What needs to be done: Repeat the data exactly as given below, dropping every picture.

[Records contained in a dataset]
-- Opening Marker --

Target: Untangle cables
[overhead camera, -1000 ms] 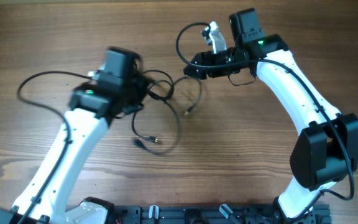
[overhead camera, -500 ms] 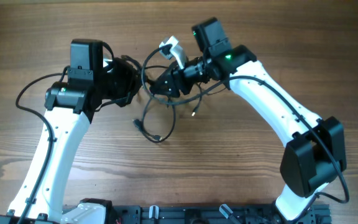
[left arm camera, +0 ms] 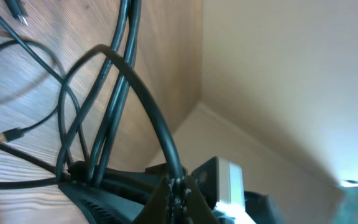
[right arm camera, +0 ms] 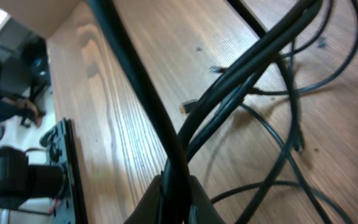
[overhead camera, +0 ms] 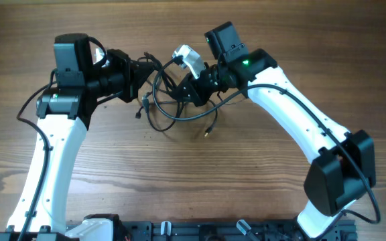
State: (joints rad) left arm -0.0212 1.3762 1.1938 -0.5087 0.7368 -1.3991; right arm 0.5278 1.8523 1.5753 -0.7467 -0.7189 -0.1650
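Left fingers (overhead camera: pixel 138 68) and right fingers (overhead camera: pixel 183 92) are each clamped on the cables (right arm camera: pixel 135 84). The cables bunch in crossed strands between the two, blocking both wrist views. Slack loops sag onto the bench (overhead camera: pixel 246 174), and one plug end (overhead camera: pixel 208 131) lies nearby.

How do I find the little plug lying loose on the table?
Look at the wooden table, where the black cables bunch into a tangle. Just below it in the overhead view, one thin cord ends in a tiny pale plug, lying alone on bare wood, outside the loops.
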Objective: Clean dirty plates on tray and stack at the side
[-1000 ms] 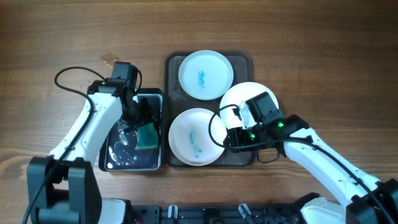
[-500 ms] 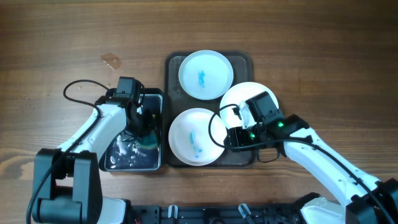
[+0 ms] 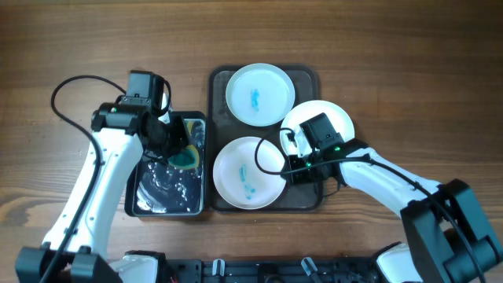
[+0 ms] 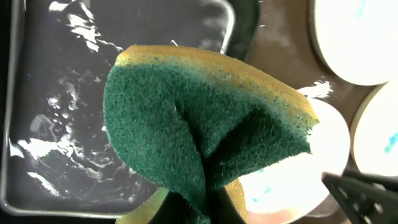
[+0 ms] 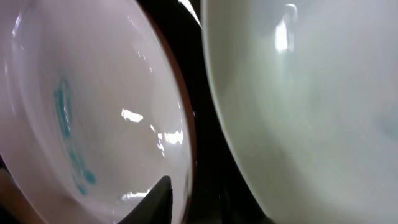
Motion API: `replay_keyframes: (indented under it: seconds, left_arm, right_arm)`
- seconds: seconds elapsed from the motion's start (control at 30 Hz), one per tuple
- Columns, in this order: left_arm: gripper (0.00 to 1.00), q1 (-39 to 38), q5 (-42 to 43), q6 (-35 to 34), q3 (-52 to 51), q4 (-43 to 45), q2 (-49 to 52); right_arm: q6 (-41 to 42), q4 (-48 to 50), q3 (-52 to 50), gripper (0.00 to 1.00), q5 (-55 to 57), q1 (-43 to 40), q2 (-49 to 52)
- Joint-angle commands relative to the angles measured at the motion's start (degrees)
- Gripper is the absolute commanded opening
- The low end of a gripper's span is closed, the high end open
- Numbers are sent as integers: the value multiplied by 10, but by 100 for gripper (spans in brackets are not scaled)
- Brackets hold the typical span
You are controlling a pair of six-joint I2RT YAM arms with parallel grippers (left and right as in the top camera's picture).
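Three white plates lie on the dark tray (image 3: pixel 310 77). The back plate (image 3: pixel 260 93) and the front plate (image 3: pixel 245 173) carry blue smears. The right plate (image 3: pixel 334 118) rests half over the tray's right edge. My left gripper (image 3: pixel 174 145) is shut on a green and yellow sponge (image 3: pixel 185 159), folded and lifted over the water basin (image 3: pixel 169 192). In the left wrist view the sponge (image 4: pixel 199 124) fills the middle. My right gripper (image 3: pixel 289 161) pinches the front plate's right rim; one fingertip (image 5: pixel 155 199) lies inside that plate (image 5: pixel 93 106), beside the right plate (image 5: pixel 311 93).
The black basin of water stands left of the tray, its rim (image 4: pixel 15 124) close under the sponge. Bare wooden table (image 3: pixel 409 63) lies to the right of and behind the tray. A black cable (image 3: pixel 71 86) loops beside the left arm.
My left gripper closed on the sponge in the basin and lifted it out of the water. My right gripper's jaws narrowed onto the front plate's rim, and its wrist turned slightly.
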Motion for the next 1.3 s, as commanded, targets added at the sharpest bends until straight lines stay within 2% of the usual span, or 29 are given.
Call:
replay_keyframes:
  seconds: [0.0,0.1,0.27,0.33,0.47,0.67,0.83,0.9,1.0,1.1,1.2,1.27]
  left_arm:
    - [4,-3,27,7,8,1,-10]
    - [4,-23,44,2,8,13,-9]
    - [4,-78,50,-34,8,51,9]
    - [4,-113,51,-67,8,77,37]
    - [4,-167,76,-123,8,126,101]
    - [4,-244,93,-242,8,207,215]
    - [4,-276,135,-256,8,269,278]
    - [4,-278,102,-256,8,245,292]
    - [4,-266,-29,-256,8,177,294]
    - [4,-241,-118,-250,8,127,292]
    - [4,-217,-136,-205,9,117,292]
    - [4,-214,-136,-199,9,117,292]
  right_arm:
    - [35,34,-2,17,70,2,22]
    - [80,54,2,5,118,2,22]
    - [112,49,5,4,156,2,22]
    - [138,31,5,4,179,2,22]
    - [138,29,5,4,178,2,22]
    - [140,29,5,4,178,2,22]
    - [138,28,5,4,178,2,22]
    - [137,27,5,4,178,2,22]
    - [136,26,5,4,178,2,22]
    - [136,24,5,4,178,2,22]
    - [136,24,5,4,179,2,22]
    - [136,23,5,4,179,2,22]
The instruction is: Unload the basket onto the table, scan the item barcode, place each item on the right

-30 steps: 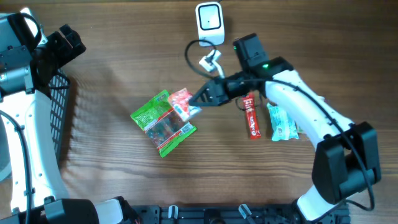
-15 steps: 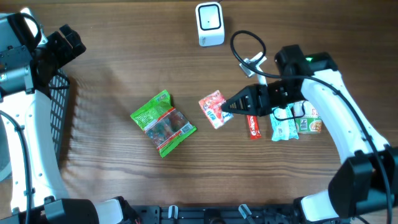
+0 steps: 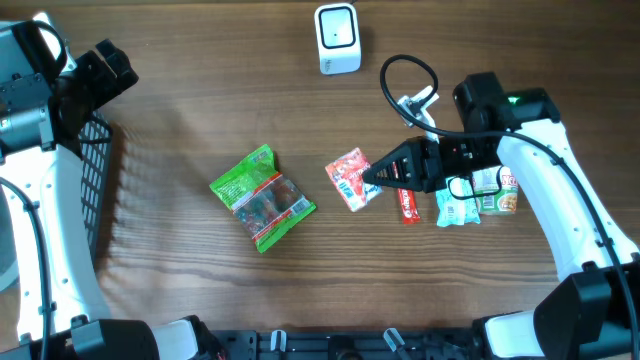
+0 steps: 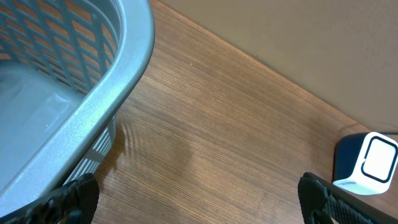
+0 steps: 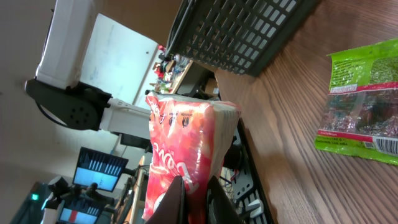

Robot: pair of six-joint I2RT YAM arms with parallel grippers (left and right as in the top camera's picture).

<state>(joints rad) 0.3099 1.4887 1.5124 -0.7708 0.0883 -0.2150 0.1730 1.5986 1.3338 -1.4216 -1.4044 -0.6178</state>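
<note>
Red-and-white, the crinkly plastic snack packet (image 3: 349, 180) is what I am working with. The right gripper (image 3: 372, 178) is clamped tight on one edge of it. It sits between the green plastic sweet bag (image 3: 262, 197) and the red wrapped bar (image 3: 407, 204), well apart from the white box-shaped barcode scanner (image 3: 337, 38) at the far edge of the wooden table (image 3: 200, 100).

As I judge it, the step in hand is presenting the packet to the scanner. I would carry it up to the scanner's face and slow down near it. Then I would roll the wrist until the printed code faces the window. I cannot see a barcode from the right wrist view, so I may need to try both sides. The pinch is on an edge and the packet looks floppy, so I would avoid jerks.

The left gripper (image 3: 108, 62) stands wide apart above the grey plastic mesh basket (image 3: 100, 170), holding nothing.

My count:
- One scanner.
- One basket.
- Five items: the held packet, the green bag, the red bar, a pale teal packet (image 3: 455, 208), and a small green-and-white pack (image 3: 497, 192) partly under the arm.
</note>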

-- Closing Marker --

Solution for this problem:
Target: Untangle cables
[overhead camera, -1000 ms] 
[overhead camera, -500 ms] 
[left arm camera, +0 ms] 
[right arm camera, +0 ms] 
[overhead camera, +0 ms] 
State: (joints rad) left arm -0.0212 1.3762 1.1938 -0.5087 0.7368 -1.3991; right arm 0.5278 1.8523 1.5753 -0.7467 -0.7189 -0.1650
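Left fingers (overhead camera: pixel 138 68) and right fingers (overhead camera: pixel 183 92) are each clamped on the cables (right arm camera: pixel 135 84). The cables bunch in crossed strands between the two, blocking both wrist views. Slack loops sag onto the bench (overhead camera: pixel 246 174), and one plug end (overhead camera: pixel 208 131) lies nearby.

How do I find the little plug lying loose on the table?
Look at the wooden table, where the black cables bunch into a tangle. Just below it in the overhead view, one thin cord ends in a tiny pale plug, lying alone on bare wood, outside the loops.
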Objective: Clean dirty plates on tray and stack at the side
[-1000 ms] 
[-500 ms] 
[+0 ms] 
[+0 ms] 
[+0 ms] 
Motion API: `replay_keyframes: (indented under it: seconds, left_arm, right_arm)`
- seconds: seconds elapsed from the motion's start (control at 30 Hz), one per tuple
- Columns, in this order: left_arm: gripper (0.00 to 1.00), q1 (-39 to 38), q5 (-42 to 43), q6 (-35 to 34), q3 (-52 to 51), q4 (-43 to 45), q2 (-49 to 52); right_arm: q6 (-41 to 42), q4 (-48 to 50), q3 (-52 to 50), gripper (0.00 to 1.00), q5 (-55 to 57), q1 (-43 to 40), q2 (-49 to 52)
- Joint-angle commands relative to the angles measured at the motion's start (degrees)
- Gripper is the absolute commanded opening
- The low end of a gripper's span is closed, the high end open
- Numbers are sent as integers: the value multiplied by 10, but by 100 for gripper (spans in brackets are not scaled)
- Brackets hold the typical span
You are controlling a pair of six-joint I2RT YAM arms with parallel grippers (left and right as in the top camera's picture).
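Three white plates lie on the dark tray (image 3: pixel 310 77). The back plate (image 3: pixel 260 93) and the front plate (image 3: pixel 245 173) carry blue smears. The right plate (image 3: pixel 334 118) rests half over the tray's right edge. My left gripper (image 3: pixel 174 145) is shut on a green and yellow sponge (image 3: pixel 185 159), folded and lifted over the water basin (image 3: pixel 169 192). In the left wrist view the sponge (image 4: pixel 199 124) fills the middle. My right gripper (image 3: pixel 289 161) pinches the front plate's right rim; one fingertip (image 5: pixel 155 199) lies inside that plate (image 5: pixel 93 106), beside the right plate (image 5: pixel 311 93).
The black basin of water stands left of the tray, its rim (image 4: pixel 15 124) close under the sponge. Bare wooden table (image 3: pixel 409 63) lies to the right of and behind the tray. A black cable (image 3: pixel 71 86) loops beside the left arm.
My left gripper closed on the sponge in the basin and lifted it out of the water. My right gripper's jaws narrowed onto the front plate's rim, and its wrist turned slightly.
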Motion for the next 1.3 s, as commanded, targets added at the sharpest bends until straight lines stay within 2% of the usual span, or 29 are given.
Call:
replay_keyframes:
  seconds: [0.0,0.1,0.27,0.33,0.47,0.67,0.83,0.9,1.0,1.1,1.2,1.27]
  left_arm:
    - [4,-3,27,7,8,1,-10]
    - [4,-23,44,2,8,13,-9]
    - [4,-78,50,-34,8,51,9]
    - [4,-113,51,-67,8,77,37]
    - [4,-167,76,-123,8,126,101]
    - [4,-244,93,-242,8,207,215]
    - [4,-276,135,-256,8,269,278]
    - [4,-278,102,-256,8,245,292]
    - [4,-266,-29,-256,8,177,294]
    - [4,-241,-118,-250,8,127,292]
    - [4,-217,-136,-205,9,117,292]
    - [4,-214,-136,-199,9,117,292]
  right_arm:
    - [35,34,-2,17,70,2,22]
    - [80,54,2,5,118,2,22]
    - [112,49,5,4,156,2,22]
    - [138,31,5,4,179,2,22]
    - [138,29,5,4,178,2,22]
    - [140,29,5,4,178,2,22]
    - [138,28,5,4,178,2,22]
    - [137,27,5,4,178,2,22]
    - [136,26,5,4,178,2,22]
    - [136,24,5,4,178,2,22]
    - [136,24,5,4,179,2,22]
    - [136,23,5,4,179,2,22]
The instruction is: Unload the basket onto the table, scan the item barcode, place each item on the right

-30 steps: 
-15 steps: 
+0 steps: 
+0 steps: 
+0 steps: 

Robot: pair of six-joint I2RT YAM arms with parallel grippers (left and right as in the top camera's picture).

<state>(joints rad) 0.3099 1.4887 1.5124 -0.7708 0.0883 -0.2150 0.1730 1.5986 1.3338 -1.4216 -1.4044 -0.6178</state>
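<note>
Red-and-white, the crinkly plastic snack packet (image 3: 349, 180) is what I am working with. The right gripper (image 3: 372, 178) is clamped tight on one edge of it. It sits between the green plastic sweet bag (image 3: 262, 197) and the red wrapped bar (image 3: 407, 204), well apart from the white box-shaped barcode scanner (image 3: 337, 38) at the far edge of the wooden table (image 3: 200, 100).

As I judge it, the step in hand is presenting the packet to the scanner. I would carry it up to the scanner's face and slow down near it. Then I would roll the wrist until the printed code faces the window. I cannot see a barcode from the right wrist view, so I may need to try both sides. The pinch is on an edge and the packet looks floppy, so I would avoid jerks.

The left gripper (image 3: 108, 62) stands wide apart above the grey plastic mesh basket (image 3: 100, 170), holding nothing.

My count:
- One scanner.
- One basket.
- Five items: the held packet, the green bag, the red bar, a pale teal packet (image 3: 455, 208), and a small green-and-white pack (image 3: 497, 192) partly under the arm.
</note>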

Nothing else remains to be done for this exercise.